Assignment =>
In the records, find every line with the word "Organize" and copy it out.

● ● ● ●

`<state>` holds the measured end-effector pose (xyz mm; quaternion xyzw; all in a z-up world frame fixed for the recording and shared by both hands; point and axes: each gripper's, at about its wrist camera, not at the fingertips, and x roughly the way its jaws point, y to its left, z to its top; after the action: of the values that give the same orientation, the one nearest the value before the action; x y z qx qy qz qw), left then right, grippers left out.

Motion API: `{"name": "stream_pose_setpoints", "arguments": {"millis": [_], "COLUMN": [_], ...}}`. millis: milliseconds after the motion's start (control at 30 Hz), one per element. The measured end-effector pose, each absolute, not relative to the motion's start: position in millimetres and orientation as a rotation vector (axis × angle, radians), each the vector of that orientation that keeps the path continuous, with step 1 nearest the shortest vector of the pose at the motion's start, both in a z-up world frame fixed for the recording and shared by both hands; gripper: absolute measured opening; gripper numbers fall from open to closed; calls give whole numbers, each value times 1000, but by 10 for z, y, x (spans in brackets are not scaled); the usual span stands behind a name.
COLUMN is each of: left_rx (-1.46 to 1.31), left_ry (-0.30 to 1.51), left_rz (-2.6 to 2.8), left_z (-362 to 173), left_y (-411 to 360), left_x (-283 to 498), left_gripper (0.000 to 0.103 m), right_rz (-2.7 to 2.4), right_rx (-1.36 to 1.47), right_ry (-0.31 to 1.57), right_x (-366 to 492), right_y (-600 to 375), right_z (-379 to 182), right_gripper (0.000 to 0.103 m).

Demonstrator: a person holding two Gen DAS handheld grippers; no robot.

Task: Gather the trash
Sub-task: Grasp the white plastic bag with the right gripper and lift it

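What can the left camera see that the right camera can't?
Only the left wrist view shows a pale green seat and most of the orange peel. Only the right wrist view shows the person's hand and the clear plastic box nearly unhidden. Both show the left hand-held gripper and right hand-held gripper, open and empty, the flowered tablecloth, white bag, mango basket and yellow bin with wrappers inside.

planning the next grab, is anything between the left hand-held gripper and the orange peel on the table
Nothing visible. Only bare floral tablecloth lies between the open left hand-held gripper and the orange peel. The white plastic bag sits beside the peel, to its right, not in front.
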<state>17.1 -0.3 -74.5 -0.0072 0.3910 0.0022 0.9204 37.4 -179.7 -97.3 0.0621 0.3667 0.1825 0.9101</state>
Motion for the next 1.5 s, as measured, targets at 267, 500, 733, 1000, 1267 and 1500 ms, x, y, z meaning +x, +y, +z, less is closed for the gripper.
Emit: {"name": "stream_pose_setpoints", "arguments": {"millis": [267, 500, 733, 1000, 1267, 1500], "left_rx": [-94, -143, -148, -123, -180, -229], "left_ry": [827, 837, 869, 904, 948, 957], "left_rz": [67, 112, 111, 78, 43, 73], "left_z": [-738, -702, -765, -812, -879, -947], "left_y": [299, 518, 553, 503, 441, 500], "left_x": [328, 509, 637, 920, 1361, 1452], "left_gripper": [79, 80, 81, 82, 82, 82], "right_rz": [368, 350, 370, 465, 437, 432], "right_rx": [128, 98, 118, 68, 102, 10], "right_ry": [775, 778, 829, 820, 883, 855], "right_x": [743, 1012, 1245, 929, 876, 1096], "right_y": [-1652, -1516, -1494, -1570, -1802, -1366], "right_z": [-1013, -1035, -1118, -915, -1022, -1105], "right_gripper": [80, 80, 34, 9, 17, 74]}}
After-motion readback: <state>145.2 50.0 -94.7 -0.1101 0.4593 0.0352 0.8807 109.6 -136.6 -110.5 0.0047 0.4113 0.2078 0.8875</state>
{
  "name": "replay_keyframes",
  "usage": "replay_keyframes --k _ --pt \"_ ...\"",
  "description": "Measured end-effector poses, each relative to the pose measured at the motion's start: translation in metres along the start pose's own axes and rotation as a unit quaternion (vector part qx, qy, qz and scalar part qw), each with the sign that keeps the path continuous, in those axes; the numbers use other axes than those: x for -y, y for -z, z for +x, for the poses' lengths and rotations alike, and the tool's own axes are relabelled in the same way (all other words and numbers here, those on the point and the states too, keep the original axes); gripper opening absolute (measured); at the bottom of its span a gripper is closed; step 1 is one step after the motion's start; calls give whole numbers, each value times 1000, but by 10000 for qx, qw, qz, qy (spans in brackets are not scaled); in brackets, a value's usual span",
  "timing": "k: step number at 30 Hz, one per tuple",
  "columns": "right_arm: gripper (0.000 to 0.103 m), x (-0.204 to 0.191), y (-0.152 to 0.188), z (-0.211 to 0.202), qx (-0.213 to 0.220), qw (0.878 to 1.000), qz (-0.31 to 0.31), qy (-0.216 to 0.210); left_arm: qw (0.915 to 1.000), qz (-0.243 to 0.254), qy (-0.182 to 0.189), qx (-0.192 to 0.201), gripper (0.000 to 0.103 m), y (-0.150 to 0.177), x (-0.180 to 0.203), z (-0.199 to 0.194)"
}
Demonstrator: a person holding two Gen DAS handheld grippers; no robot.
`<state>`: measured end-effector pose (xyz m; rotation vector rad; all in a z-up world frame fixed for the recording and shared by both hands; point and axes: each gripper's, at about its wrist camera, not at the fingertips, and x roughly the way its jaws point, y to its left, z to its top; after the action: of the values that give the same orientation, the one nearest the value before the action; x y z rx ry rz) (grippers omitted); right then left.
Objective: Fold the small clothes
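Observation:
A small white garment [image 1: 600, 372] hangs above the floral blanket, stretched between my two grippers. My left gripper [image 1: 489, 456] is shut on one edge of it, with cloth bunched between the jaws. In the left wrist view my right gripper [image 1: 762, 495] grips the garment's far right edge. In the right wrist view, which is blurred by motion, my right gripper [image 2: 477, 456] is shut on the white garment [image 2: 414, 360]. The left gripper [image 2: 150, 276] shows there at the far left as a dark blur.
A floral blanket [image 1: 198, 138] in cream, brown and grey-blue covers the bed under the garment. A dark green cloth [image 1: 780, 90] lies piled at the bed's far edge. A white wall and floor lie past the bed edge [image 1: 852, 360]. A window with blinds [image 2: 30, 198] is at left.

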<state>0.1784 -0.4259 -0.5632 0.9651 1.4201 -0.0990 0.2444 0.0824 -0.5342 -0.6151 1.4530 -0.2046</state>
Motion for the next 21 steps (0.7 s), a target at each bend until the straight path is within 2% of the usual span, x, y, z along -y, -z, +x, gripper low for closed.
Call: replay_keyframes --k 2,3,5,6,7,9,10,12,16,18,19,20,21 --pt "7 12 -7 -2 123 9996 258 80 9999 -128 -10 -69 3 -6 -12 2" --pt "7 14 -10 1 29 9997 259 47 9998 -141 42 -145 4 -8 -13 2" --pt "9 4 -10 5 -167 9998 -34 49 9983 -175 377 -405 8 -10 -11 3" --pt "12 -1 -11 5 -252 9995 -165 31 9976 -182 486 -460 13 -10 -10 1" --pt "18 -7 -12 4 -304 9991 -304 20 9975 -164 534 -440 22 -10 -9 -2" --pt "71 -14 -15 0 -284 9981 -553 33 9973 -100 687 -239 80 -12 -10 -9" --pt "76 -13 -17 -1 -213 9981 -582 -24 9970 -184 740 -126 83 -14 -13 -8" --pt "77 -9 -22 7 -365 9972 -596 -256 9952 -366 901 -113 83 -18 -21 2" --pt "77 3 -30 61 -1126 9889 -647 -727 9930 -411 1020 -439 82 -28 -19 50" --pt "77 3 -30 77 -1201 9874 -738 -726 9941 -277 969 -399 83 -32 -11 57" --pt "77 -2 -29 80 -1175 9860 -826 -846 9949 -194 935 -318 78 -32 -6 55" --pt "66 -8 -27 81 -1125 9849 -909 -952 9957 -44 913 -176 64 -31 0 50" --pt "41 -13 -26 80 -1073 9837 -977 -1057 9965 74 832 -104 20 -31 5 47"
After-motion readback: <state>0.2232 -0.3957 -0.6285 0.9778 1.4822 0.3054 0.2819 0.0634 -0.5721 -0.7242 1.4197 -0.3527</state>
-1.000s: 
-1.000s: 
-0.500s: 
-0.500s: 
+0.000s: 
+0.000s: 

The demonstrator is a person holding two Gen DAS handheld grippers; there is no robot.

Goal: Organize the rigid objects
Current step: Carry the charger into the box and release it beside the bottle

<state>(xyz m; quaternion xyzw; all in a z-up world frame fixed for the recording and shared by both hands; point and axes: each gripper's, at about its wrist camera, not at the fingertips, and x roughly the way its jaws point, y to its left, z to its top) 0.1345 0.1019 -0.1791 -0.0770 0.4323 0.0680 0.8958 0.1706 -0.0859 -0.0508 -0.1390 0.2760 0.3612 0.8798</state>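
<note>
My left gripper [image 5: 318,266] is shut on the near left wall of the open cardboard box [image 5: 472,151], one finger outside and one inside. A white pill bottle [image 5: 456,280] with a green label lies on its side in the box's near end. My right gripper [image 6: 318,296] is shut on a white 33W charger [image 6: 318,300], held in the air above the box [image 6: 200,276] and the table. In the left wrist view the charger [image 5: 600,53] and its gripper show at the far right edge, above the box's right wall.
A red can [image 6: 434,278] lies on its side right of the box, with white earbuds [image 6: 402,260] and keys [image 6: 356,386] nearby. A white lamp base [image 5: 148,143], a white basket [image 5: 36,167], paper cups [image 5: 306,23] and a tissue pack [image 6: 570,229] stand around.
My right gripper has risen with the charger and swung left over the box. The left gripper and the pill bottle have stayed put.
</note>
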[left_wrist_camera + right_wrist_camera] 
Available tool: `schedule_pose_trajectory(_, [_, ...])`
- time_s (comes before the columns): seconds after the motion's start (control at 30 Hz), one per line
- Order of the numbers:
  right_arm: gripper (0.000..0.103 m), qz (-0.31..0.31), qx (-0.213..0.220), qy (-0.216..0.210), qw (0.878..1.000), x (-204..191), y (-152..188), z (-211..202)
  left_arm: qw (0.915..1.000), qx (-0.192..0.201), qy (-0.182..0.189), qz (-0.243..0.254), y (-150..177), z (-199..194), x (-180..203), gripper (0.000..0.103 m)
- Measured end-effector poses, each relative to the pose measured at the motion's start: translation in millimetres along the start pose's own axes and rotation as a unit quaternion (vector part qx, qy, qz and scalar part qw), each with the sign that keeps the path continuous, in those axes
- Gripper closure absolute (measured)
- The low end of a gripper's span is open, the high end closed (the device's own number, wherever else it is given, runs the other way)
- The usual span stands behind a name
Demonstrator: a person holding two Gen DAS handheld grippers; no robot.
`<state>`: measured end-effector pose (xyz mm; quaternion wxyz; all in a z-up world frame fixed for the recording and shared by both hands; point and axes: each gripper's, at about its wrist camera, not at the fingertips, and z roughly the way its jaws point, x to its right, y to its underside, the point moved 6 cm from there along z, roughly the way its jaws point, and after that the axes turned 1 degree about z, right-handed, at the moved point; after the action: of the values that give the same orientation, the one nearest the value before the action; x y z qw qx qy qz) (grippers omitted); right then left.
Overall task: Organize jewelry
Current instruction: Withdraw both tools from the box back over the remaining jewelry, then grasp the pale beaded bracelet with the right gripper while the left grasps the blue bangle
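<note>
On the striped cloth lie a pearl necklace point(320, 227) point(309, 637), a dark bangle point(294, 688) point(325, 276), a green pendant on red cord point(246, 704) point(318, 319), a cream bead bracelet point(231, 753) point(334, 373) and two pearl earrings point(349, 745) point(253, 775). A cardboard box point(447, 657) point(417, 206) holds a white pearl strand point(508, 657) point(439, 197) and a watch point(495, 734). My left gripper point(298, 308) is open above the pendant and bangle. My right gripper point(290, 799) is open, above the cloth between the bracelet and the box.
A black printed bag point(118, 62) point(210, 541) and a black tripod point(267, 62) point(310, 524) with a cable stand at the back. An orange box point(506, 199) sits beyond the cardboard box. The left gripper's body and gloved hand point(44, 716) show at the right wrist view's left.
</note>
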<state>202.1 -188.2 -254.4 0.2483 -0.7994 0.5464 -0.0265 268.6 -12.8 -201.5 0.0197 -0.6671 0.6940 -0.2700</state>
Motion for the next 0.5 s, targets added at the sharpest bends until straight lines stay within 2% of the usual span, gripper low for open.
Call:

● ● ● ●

Result below =>
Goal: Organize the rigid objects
Overall task: Organize jewelry

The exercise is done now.